Only the lines holding the string "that" are needed; copy each of them from the data.

(Beginning of Listed records)

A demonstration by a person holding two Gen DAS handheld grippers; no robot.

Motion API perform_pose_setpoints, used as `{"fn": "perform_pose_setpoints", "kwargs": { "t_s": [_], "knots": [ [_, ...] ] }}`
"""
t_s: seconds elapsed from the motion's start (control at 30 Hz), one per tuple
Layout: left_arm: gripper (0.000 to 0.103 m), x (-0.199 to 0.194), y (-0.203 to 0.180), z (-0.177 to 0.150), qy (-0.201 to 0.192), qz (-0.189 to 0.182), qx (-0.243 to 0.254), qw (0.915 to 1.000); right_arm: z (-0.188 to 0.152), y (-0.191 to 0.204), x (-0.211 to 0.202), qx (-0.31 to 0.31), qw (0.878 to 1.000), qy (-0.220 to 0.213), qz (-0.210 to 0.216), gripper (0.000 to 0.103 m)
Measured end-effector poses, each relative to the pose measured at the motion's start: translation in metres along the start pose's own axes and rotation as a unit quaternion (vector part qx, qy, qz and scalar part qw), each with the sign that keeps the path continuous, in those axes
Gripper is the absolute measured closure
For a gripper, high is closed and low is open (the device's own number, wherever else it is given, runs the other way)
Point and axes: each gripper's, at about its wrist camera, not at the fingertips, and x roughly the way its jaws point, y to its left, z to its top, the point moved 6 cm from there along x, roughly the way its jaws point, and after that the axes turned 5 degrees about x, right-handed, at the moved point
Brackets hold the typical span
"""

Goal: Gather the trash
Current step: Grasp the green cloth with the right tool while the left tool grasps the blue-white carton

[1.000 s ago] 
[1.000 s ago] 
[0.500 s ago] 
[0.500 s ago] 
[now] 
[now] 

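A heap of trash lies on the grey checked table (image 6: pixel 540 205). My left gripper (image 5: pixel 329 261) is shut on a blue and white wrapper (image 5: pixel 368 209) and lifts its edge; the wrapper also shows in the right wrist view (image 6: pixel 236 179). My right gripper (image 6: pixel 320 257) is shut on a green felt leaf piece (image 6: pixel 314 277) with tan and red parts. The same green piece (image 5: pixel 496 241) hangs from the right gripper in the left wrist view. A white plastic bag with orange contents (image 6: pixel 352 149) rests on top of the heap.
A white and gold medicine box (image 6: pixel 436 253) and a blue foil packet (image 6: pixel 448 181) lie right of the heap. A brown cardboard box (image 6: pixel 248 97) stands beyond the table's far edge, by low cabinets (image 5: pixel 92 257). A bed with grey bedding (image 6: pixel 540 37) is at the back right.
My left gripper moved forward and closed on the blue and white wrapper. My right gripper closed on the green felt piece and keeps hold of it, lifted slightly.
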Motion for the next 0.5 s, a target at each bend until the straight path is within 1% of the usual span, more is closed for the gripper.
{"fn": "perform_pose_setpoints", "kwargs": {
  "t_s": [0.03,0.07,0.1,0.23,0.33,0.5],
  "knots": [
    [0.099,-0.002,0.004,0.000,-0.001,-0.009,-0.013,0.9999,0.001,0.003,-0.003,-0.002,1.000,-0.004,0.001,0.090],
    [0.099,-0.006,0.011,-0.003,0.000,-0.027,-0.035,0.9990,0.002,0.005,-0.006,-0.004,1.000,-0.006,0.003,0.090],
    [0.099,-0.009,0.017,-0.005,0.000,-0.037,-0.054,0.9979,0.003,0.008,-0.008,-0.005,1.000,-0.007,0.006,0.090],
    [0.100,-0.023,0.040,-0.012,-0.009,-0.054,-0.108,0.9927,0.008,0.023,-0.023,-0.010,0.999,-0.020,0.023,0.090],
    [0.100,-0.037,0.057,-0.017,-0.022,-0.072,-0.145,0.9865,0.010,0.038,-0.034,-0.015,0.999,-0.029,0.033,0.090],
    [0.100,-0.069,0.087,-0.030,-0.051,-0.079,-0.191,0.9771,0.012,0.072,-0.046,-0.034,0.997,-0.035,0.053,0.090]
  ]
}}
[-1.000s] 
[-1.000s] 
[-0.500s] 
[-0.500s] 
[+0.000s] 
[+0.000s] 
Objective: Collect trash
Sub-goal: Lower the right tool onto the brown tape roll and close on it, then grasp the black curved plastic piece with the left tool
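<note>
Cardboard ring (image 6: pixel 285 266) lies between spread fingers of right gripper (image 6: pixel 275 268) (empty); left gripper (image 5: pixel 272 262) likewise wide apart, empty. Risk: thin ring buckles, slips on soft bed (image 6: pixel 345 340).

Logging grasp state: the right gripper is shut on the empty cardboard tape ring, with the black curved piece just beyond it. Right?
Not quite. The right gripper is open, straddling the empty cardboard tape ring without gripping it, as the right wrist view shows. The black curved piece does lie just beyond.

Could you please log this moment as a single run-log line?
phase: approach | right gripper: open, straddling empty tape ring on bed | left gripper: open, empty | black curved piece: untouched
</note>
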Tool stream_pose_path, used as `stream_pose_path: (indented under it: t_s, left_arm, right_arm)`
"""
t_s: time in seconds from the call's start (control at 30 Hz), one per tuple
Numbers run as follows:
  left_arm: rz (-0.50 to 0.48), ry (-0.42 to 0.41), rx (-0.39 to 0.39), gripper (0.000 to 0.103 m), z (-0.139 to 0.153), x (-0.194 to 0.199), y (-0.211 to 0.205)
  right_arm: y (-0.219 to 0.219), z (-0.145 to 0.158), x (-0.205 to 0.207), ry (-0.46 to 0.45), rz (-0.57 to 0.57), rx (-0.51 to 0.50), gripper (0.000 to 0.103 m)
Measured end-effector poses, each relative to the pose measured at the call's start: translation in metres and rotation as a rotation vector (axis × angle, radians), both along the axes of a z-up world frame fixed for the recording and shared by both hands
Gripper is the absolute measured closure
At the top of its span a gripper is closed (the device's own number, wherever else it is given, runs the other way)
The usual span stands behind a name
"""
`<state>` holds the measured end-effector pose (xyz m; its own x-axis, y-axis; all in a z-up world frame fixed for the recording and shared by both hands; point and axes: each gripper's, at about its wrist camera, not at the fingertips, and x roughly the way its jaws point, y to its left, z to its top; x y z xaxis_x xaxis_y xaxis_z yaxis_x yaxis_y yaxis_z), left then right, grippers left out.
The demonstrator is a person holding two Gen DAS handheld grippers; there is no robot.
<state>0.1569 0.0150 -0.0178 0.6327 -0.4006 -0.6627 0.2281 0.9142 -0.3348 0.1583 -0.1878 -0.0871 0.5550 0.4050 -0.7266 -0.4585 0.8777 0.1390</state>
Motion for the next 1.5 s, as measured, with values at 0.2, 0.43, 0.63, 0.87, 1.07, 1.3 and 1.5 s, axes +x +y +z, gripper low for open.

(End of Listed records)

→ Response area
Measured end-effector poses, each relative to the pose measured at the motion's start: translation in metres along the start pose's own axes and rotation as a unit quaternion (vector part qx, qy, qz and scalar part qw), each with the sign that keeps the path continuous, in those axes
Point and axes: each gripper's, at about its wrist camera, not at the fingertips, and x roughly the way its jaws point, y to its left, z to its top, the point moved 6 cm from there along x, roughly the way its jaws point, and after that the axes turned 5 degrees about x, right-handed, at the moved point

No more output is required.